If I had any criticism, it would be this: It praises western government too
much. While I'm certainly glad I live in the US, it seems clear to me that
better forms of government exist. The problem is that nobody has invented
them, or no country has tried them. This is understandable. Switching systems
is not only incredibly hard, it's stupendously risky. Things have to get
_really_ bad before people are willing to switch.

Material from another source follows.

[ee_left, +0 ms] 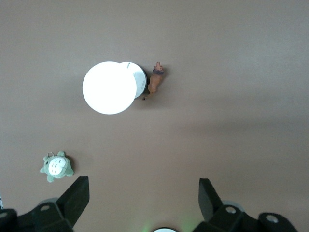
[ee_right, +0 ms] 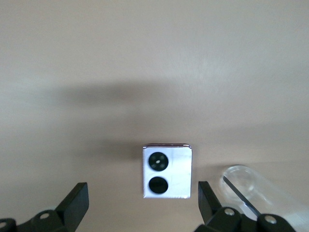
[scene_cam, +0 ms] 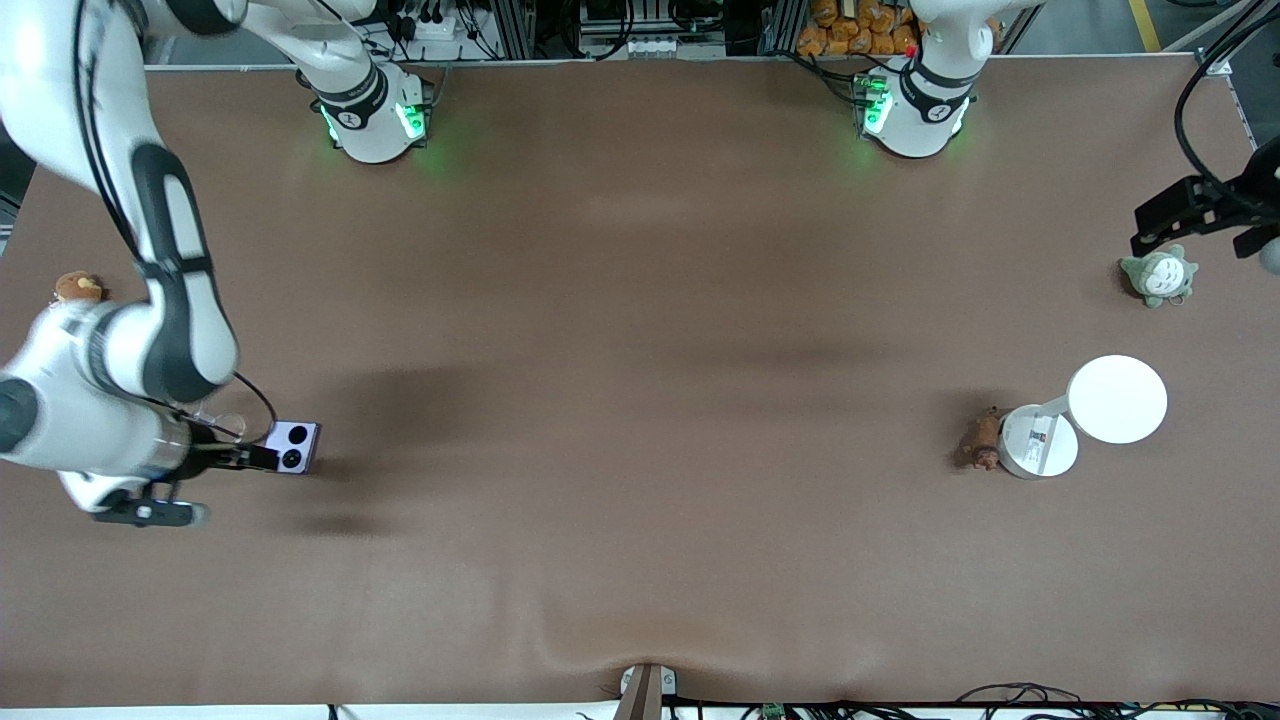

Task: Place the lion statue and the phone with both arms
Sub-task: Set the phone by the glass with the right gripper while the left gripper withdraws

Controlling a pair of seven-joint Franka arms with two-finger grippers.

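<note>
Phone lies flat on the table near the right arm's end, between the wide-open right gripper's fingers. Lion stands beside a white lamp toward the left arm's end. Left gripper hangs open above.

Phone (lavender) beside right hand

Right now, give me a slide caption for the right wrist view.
Open right gripper hovers over the lavender phone lying camera-side up on the brown table, a clear tube beside it.
</note>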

Also, anything better would probably sound ridiculous to us today. To quote
Vernor Vinge:

 _If you go back to the year 1200 and you tried to explain to some noble lord
why a democracy and intellectual freedom works better, he might be the rare
sort of person who would listen to you. That 's possible, that he would listen
to you. But he would be quite right to laugh in your face and say, "You know
what would happen? If I tried to open myself up to that? Tomorrow, I would be
dead. There would be another clown up here on the hill, and he would be doing
the same thing that I'm doing. What you're talking about is anarchy and it is
impossible."_

(from around
[http://www.youtube.com/watch?v=RzRuPGnJxCs#t=52m25s](http://www.youtube.com/watch?v=RzRuPGnJxCs#t=52m25s))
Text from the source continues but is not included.